Prompt => If a line in the entries includes "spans", show that line.
"""
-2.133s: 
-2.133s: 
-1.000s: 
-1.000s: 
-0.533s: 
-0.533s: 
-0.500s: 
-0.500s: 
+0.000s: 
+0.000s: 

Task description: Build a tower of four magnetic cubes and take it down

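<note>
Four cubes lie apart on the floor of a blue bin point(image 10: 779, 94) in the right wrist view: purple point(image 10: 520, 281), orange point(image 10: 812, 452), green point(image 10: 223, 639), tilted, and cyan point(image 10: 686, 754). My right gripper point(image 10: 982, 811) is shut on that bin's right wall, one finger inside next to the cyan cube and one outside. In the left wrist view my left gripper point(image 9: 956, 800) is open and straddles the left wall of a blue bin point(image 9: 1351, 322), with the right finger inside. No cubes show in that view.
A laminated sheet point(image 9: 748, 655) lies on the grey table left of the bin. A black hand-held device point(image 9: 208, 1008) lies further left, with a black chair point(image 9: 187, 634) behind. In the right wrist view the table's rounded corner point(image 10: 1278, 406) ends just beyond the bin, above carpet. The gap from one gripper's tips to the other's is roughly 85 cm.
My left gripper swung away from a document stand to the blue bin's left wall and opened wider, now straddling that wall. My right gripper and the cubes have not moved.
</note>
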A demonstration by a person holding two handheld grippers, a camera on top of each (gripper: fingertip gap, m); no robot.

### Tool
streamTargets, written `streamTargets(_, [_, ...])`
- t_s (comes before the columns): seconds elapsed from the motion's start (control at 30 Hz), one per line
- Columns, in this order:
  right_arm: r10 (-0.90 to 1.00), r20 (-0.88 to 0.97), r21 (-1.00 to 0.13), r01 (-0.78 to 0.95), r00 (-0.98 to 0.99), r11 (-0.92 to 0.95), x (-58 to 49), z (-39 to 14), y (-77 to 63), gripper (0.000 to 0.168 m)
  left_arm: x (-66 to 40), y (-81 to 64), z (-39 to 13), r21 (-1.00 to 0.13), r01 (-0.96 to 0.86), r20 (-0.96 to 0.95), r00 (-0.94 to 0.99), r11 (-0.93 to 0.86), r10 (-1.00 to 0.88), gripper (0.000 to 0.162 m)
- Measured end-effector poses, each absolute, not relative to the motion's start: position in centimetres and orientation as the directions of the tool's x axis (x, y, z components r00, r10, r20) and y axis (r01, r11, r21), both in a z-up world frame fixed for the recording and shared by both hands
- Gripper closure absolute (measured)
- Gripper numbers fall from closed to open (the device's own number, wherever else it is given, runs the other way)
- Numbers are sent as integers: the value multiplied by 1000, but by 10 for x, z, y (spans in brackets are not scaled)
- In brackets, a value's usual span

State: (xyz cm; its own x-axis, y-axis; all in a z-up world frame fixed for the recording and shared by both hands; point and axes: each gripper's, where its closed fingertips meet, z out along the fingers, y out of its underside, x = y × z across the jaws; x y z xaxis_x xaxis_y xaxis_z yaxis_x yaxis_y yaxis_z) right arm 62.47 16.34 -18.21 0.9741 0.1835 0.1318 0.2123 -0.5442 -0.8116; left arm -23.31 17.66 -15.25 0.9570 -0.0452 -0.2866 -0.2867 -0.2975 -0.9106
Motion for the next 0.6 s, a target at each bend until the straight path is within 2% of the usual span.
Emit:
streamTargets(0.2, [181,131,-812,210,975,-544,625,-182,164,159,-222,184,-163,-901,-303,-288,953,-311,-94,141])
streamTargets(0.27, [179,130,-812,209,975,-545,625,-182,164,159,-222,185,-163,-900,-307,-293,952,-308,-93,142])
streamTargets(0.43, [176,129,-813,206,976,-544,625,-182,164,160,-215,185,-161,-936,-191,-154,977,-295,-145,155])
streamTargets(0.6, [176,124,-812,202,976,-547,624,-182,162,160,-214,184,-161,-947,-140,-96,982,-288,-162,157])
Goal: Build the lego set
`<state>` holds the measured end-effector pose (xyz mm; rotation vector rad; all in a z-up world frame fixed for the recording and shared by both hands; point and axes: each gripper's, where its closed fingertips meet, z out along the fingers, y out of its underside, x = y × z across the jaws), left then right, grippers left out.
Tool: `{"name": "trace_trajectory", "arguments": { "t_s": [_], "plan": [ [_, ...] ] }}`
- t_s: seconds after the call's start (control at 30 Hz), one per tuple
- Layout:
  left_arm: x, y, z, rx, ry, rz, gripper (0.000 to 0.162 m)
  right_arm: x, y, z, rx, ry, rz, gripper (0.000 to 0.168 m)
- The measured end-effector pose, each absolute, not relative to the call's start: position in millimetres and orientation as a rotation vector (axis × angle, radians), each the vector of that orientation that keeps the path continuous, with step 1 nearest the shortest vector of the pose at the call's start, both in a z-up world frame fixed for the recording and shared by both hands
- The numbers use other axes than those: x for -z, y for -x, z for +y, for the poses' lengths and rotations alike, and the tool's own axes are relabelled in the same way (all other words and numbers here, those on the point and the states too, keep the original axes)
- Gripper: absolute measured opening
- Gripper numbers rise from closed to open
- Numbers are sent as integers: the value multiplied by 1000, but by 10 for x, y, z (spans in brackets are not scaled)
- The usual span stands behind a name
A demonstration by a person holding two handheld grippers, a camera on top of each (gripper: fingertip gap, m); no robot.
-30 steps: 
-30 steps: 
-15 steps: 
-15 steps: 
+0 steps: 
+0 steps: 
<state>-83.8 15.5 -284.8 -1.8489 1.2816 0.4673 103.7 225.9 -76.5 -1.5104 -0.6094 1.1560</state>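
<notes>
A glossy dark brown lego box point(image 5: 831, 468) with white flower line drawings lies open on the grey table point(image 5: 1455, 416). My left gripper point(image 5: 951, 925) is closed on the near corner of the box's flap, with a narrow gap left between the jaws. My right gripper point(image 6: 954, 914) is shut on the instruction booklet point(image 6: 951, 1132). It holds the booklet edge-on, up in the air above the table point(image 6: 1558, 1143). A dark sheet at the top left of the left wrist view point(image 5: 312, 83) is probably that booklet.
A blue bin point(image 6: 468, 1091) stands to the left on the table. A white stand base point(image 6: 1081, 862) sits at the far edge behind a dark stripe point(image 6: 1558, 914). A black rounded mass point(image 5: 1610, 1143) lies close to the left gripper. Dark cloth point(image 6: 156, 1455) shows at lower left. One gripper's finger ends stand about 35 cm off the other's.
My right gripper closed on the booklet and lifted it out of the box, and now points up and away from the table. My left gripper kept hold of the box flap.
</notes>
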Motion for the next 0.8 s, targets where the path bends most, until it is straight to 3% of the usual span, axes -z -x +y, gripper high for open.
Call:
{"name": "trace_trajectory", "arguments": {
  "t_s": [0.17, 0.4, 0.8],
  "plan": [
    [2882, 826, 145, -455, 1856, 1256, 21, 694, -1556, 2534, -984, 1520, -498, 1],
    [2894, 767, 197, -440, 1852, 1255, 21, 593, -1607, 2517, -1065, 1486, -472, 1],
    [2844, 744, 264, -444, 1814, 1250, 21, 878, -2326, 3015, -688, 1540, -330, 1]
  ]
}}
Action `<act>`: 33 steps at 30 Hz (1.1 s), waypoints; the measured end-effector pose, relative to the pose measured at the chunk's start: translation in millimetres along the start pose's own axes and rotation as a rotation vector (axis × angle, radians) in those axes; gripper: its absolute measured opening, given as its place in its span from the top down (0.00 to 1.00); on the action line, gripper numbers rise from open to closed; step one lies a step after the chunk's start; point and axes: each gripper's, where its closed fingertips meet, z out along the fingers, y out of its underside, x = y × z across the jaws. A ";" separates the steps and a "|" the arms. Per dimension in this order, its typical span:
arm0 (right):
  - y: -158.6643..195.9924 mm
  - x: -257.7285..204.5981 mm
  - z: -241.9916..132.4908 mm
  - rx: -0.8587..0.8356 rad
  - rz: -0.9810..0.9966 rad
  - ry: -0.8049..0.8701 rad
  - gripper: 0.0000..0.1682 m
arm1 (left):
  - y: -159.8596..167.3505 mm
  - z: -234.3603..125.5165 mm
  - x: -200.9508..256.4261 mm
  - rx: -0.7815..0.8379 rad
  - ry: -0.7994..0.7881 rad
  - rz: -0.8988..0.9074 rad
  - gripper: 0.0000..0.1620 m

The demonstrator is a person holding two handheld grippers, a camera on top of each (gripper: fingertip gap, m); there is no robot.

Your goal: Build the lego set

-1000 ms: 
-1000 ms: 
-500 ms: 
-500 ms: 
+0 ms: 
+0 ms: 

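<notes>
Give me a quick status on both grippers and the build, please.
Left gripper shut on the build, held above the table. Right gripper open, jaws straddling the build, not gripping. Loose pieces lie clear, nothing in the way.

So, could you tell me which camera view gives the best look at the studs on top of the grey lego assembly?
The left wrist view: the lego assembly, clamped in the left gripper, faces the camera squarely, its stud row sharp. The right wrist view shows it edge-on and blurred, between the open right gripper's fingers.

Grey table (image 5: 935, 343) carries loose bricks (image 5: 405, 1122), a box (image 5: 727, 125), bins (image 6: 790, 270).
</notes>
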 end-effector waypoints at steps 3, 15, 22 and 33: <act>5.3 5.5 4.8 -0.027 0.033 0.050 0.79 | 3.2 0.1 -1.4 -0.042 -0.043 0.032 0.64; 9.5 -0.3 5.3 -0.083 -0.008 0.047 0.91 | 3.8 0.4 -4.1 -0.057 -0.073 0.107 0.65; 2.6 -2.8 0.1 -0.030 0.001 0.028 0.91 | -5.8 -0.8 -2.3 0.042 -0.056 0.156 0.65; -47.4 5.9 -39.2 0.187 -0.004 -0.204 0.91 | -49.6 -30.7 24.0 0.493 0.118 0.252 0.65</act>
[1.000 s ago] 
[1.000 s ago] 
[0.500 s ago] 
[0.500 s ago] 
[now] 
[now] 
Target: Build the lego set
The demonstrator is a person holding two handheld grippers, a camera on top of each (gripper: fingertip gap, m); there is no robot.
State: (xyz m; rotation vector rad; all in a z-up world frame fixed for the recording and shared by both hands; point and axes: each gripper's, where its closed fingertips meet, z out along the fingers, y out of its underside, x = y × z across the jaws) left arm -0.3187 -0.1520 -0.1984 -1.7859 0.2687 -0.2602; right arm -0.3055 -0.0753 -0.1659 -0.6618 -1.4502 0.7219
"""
Exercise result =>
- Numbers are sent as integers: the value multiplied by 1000, but by 10 for x, z, y (spans in brackets are not scaled)
- Numbers are sent as integers: the value multiplied by 1000, but by 10 for x, y, z (spans in brackets are not scaled)

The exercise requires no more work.